Il est question de rêves perdus, de fantasmes déçus. « Tu es déçue ? » demande le fils à sa mère à propos de la vie qu’il mène, dans une scène sublime les montrant se promenant dans le triste paysage d’un terrain vague autour d’une usine d’incinération de déchets. Perdus au milieu d’un étrange no man’s land, et soudain si proches.

Tokyo n’est décidément pas la ville qu’elle avait imaginée. Pas non plus celle qu’avait imaginée le brillant instituteur de leur village, parti à la capitale pour grimper dans la hiérarchie, et qui a dû se résoudre à cuisiner de la viande dans un boui-boui paumé.

La grande ville qui tue les rêves et nie les personnalités ? Pas si simple. Ozu ne montre de Tokyo que quelques plans en contre-plongée (le regard d’une touriste qui découvre le gigantisme et les grandes constructions en cours) et surtout le quartier excentré dans lequel vit le fils avec sa petite famille, plus proche d’un village pauvre et traditionnel que d’une capitale.

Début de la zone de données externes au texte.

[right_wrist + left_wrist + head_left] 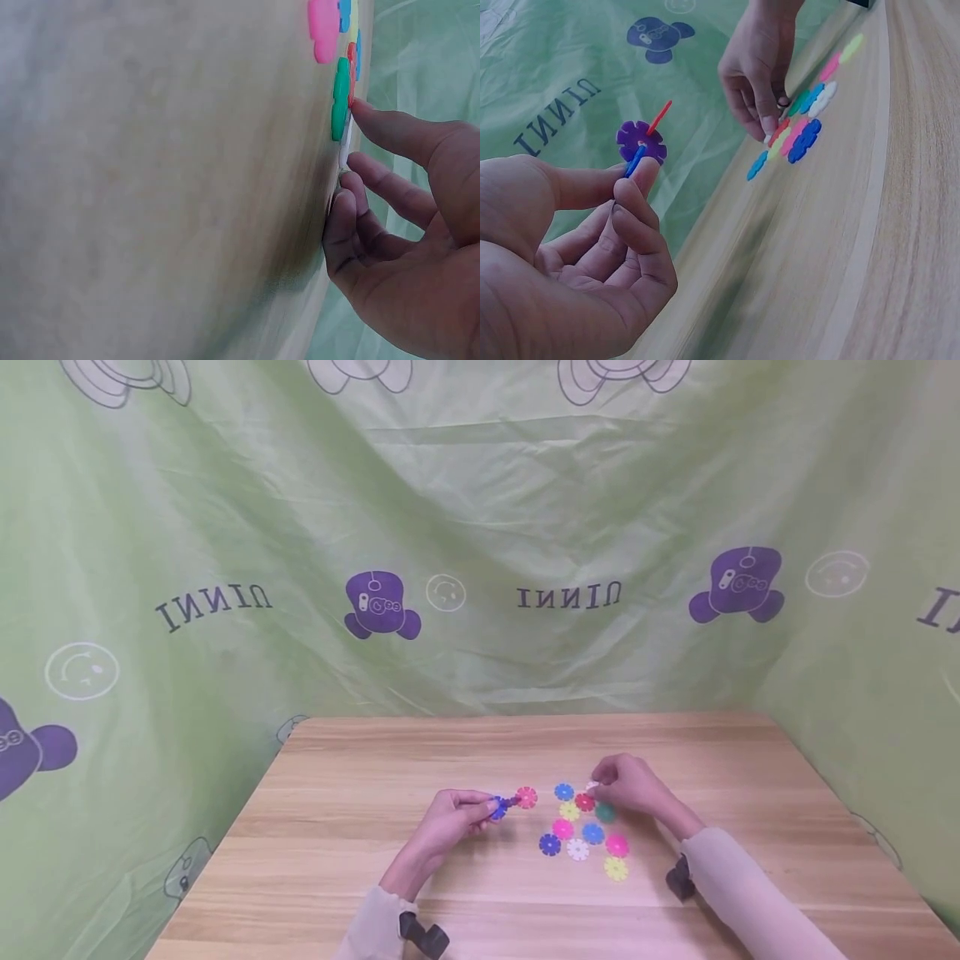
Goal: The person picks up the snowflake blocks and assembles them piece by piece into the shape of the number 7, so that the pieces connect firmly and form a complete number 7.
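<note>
My left hand [448, 820] pinches a blue notched plastic disc [634, 160] between thumb and fingertips, above the table. Slotted into that disc is a purple one [632, 138], seen nearly face-on in the left wrist view, and a pinkish-red disc [527, 797] joins on at its far side. Over at the back of the loose discs, my right hand [632, 785] grips a white notched disc [345, 144] at its edges with thumb and fingertips, low at the tabletop. A red disc [585, 802] and a green disc [604, 812] lie right beside those fingers.
More loose discs lie flat on the wooden table [337, 860] between the hands: a light blue [564, 792], a yellow [616, 869], a dark blue [550, 845], a white [577, 849] and several others. A green printed cloth [480, 510] hangs behind and beside the table.
</note>
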The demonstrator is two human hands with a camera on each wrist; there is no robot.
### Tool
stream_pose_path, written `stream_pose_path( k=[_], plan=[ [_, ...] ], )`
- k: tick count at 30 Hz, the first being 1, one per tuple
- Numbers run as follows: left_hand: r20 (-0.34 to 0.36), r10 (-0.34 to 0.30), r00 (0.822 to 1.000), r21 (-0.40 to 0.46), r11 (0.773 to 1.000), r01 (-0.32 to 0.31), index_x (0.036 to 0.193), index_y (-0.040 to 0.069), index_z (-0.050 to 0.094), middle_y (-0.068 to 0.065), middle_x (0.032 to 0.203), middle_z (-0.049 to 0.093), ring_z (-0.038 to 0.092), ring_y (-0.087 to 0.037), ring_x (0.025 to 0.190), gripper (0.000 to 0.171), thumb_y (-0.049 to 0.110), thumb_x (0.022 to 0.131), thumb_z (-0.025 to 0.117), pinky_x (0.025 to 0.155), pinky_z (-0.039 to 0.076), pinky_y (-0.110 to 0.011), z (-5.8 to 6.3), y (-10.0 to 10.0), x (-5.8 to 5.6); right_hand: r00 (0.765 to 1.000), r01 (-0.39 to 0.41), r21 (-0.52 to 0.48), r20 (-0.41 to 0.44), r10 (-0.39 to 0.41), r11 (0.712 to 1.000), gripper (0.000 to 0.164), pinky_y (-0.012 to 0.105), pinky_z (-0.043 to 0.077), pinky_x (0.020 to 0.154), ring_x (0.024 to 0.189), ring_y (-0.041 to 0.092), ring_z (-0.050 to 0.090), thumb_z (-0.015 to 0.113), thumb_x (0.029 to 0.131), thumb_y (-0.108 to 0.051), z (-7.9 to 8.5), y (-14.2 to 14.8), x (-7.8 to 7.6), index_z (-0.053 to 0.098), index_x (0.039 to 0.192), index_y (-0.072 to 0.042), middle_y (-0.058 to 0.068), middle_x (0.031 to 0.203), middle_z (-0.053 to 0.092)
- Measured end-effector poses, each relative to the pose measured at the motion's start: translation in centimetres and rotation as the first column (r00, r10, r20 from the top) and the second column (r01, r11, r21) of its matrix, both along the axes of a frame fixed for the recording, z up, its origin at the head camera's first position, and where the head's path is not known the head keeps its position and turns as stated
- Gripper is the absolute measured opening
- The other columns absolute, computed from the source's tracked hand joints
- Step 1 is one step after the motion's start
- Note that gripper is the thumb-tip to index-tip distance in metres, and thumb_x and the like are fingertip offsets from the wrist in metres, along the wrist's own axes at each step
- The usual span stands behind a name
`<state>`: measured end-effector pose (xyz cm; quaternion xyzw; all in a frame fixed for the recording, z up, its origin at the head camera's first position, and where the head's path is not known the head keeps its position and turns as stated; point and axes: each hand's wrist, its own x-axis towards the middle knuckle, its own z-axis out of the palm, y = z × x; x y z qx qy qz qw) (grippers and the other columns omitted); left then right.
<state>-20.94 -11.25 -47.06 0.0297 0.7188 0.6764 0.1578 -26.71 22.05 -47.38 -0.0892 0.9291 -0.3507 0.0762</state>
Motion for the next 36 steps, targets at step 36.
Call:
stream_pose_path(
  k=[36],
  plan=[
    [0.012,-0.015,1.0,0.034,0.999,0.015,0.12,-0.007,0.073,-0.002,0.091,0.08,0.064,-0.008,0.077,0.029,0.012,0.098,0.073,0.073,0.055,-0.02,0.1,0.0,-0.1,0.994,0.056,-0.114,-0.089,-0.066,0.992,0.023,0.045,0.064,0.089,0.099,0.029,0.075,0.076,0.091,-0.002,2.2,-1.5,2.3,0.076,0.114,0.001,0.018,0.109,0.079]
  ],
)
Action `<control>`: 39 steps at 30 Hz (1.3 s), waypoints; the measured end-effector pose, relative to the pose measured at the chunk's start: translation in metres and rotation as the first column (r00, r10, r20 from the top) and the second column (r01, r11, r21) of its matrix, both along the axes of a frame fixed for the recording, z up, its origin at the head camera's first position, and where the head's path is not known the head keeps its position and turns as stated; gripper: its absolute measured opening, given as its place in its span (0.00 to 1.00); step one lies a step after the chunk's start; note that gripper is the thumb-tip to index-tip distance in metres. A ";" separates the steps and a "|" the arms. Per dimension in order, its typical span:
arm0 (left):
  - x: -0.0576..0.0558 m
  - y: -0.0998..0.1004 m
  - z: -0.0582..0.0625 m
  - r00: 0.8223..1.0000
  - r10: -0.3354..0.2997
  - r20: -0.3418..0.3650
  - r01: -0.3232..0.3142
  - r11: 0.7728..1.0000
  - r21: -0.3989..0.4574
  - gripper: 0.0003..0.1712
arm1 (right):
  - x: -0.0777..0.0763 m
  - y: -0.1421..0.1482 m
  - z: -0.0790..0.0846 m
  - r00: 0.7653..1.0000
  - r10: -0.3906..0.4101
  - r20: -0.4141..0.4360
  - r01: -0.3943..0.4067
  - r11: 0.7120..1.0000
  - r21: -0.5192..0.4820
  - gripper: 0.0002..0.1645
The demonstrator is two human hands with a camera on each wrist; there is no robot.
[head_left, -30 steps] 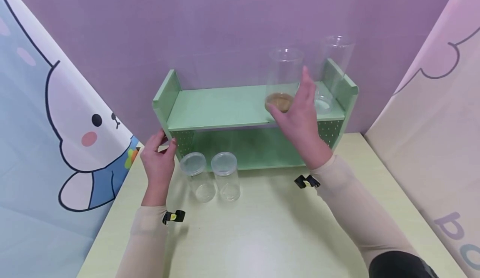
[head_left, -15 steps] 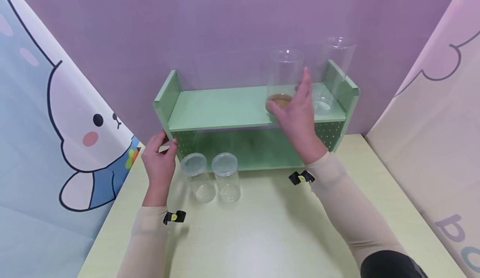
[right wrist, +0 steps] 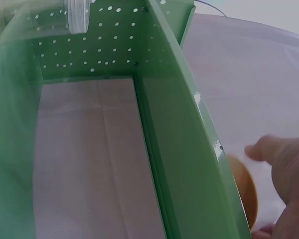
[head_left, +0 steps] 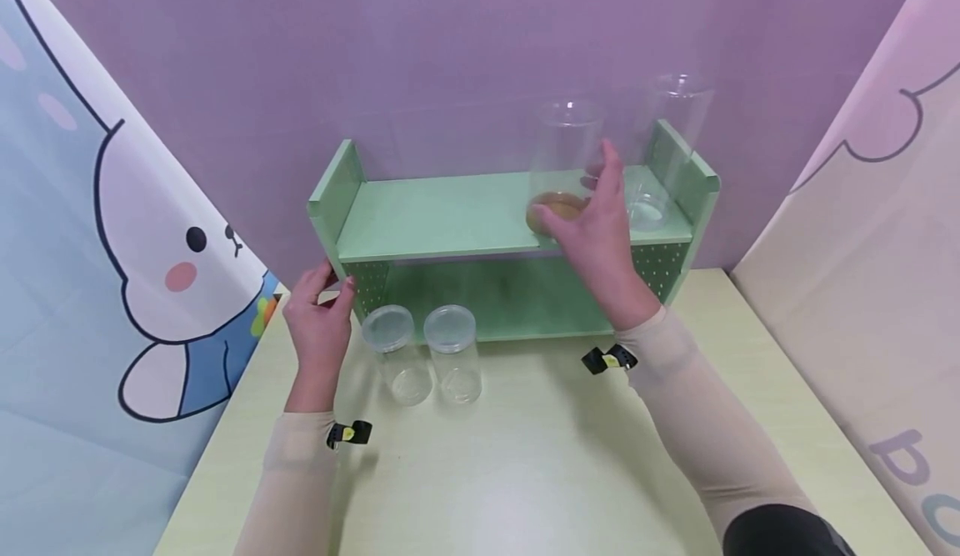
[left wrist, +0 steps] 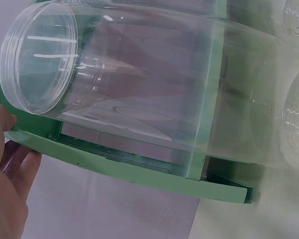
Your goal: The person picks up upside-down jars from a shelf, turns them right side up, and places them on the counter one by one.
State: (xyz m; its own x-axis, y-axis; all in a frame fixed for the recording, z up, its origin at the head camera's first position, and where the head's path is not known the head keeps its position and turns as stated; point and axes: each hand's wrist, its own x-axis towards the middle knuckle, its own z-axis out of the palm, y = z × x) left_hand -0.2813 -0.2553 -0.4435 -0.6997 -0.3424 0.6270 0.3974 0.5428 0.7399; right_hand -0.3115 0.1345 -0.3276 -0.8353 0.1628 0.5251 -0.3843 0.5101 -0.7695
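A green two-tier shelf (head_left: 435,214) stands on the table. My left hand (head_left: 318,339) grips the edge of its left side panel; in the left wrist view the thumb and fingers (left wrist: 27,172) lie on either side of that panel. On the upper tier, right of centre, is a tall clear jar with a brown bottom (head_left: 558,200). My right hand (head_left: 600,243) holds it low down, thumb in front and fingers to the right and behind. The right wrist view shows the brown bottom (right wrist: 243,189) beside the thumb, partly hidden by the shelf board.
Another tall clear jar (head_left: 678,127) stands at the upper tier's right end. Two lidded clear jars, one left (head_left: 397,368) and one right (head_left: 456,364), stand on the table (head_left: 502,473) before the shelf. A purple backdrop (head_left: 450,56) hangs behind; printed cloths flank both sides.
My right hand and the brown-bottomed jar have shifted slightly left and toward the upper tier's front edge. The left hand keeps its place on the shelf panel.
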 end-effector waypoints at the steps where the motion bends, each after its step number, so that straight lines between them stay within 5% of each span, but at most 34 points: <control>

Le cinéaste n’accable jamais la ville. Ce n’est pas elle que blâme la mère, mais ce fils pour lequel elle a tout sacrifié, et qui baisse les bras alors qu’il n’est qu’au début de sa vie.

Un reproche d’abord silencieux, mais qui finit par éclater alors que la mère et le fils retrouvent une intimité que les années d’éloignement avait estompée. C’est poignant, d’une élégance folle, d’une délicatesse infinie. Magnifique, quoi…

• Le film fait partie du coffret de 14 films que Carlotta vient de consacrer à Ozu, avec de nombreux bonus, notamment une longue évocation de ce film par Jean-Jacques Beinex.